PROBLEM STATEMENT: In the records below, find the line with "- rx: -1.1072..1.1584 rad" and the line with "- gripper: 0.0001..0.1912"; return exactly those lines and every line between them.

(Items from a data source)
· · · · ·

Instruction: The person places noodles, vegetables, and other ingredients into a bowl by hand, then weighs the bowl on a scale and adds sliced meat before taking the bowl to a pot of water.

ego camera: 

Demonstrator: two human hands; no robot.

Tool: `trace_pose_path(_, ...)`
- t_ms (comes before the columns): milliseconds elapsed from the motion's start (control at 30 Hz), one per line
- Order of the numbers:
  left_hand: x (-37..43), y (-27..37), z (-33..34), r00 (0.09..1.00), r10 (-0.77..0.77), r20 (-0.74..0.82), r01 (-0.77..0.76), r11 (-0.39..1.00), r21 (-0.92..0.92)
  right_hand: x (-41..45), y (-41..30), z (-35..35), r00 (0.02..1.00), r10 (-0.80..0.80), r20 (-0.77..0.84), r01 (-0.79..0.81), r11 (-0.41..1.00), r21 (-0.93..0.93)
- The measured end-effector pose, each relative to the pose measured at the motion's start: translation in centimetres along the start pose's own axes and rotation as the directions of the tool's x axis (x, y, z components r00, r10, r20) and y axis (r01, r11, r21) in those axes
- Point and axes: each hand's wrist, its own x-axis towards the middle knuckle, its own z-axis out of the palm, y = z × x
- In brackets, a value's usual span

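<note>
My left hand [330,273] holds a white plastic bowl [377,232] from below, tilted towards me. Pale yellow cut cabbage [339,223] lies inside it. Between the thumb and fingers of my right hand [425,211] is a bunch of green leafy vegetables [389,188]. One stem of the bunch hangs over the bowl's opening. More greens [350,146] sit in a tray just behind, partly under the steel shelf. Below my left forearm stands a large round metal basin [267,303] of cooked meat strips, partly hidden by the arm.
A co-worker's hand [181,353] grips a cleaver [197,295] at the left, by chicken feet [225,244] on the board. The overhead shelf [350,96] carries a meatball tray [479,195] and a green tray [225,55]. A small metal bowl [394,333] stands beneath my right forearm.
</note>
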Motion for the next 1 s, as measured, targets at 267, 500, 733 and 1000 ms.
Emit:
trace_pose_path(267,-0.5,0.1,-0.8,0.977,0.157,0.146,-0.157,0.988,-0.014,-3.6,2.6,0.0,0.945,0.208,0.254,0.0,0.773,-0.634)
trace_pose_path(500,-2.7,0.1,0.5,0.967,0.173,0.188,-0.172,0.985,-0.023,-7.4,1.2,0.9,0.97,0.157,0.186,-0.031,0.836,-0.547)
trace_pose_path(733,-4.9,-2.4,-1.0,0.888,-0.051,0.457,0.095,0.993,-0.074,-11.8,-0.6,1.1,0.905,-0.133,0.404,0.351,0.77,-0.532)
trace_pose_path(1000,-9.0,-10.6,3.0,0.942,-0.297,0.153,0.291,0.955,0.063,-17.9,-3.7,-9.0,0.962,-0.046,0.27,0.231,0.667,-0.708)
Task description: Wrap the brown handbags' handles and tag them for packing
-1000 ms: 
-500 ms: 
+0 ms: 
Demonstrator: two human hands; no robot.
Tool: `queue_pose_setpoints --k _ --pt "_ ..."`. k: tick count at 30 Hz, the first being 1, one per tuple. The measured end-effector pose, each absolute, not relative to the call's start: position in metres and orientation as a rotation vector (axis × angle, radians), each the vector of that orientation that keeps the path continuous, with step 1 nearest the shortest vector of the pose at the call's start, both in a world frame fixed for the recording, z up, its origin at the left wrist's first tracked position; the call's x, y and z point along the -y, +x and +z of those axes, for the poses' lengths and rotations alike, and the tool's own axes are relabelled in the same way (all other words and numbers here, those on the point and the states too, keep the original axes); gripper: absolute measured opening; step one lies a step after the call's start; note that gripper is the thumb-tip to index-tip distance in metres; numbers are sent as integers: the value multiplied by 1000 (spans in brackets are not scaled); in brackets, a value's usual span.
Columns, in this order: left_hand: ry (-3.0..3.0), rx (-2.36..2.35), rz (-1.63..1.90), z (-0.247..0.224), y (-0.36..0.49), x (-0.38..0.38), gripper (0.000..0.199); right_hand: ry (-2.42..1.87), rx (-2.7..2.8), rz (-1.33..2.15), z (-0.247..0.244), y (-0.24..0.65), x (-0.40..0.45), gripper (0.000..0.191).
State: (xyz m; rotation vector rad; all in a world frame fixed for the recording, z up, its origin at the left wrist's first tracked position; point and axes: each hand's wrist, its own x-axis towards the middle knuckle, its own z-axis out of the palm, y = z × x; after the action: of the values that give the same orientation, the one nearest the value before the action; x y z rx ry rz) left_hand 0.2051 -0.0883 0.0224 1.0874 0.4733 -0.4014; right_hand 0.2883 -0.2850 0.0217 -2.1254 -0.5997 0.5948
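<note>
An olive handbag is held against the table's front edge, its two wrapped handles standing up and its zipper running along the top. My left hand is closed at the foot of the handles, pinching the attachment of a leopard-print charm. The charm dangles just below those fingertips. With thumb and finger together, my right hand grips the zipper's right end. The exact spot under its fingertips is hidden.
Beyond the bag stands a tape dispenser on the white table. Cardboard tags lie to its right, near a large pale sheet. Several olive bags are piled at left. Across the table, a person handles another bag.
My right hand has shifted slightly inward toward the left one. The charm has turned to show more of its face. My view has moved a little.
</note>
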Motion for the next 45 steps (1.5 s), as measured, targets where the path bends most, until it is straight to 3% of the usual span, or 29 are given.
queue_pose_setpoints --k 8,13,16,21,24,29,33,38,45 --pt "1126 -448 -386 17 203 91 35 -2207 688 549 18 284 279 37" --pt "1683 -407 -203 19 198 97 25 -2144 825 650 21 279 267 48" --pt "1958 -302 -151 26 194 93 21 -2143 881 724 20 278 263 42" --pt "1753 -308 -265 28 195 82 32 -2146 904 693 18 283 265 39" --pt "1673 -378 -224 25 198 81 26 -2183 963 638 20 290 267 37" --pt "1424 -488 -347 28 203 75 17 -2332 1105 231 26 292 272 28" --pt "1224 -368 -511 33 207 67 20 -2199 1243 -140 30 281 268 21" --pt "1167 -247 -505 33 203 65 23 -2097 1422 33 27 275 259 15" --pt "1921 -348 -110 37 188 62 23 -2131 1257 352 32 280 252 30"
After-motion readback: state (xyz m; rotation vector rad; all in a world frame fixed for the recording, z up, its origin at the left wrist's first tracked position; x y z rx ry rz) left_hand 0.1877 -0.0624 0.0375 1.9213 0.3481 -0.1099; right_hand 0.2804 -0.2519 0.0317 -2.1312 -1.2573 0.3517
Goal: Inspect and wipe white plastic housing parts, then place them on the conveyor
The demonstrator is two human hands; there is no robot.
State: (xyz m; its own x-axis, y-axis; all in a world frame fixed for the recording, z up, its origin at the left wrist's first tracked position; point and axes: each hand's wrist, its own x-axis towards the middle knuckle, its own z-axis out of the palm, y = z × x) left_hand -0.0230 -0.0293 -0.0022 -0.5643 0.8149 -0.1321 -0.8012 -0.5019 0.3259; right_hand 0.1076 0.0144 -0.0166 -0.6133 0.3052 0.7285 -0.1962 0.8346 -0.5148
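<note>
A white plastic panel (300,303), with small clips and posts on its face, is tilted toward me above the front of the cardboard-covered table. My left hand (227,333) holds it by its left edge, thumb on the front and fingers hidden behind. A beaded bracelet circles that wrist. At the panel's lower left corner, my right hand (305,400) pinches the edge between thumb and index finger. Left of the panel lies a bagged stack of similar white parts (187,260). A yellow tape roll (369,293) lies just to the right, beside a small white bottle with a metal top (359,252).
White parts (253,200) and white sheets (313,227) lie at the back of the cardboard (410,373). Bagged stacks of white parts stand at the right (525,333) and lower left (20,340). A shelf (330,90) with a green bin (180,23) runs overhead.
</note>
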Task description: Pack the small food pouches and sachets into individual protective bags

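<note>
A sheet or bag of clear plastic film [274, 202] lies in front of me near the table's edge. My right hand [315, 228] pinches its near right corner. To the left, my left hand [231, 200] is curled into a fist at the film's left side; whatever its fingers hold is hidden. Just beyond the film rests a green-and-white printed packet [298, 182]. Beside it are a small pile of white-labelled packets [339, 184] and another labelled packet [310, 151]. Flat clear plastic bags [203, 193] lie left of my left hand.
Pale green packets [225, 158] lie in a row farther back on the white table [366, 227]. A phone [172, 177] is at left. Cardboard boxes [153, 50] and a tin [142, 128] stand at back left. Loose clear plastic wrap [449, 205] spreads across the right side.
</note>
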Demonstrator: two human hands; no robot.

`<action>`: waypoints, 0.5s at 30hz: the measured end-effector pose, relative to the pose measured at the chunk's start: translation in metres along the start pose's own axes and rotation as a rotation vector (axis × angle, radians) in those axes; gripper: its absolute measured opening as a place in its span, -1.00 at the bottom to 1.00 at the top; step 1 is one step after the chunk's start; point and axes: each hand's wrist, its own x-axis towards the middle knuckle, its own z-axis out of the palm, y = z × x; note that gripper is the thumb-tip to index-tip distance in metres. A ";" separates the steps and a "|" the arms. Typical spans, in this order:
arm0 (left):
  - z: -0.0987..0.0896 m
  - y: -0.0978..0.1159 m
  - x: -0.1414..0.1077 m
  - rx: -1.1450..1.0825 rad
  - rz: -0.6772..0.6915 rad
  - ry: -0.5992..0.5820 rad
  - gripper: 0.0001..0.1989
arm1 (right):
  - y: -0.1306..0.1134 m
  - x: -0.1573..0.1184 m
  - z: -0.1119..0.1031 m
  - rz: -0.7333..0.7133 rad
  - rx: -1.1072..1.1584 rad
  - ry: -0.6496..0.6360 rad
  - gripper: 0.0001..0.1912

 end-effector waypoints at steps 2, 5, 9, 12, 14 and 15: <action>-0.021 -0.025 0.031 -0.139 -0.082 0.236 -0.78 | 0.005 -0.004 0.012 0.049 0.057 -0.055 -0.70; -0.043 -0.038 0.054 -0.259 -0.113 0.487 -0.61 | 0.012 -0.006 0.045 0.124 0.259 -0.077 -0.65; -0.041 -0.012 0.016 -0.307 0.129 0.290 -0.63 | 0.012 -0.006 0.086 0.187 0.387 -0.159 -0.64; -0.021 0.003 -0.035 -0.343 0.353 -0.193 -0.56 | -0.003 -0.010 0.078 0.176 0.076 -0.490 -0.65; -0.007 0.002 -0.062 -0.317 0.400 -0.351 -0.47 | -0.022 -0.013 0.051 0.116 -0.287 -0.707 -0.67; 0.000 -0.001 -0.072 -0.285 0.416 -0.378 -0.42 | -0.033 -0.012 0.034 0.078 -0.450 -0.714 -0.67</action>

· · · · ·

RESPONSE AREA:
  - rx: -1.1072..1.1584 rad
  - ry: -0.6496..0.6360 rad
  - gripper: 0.0001..0.1912

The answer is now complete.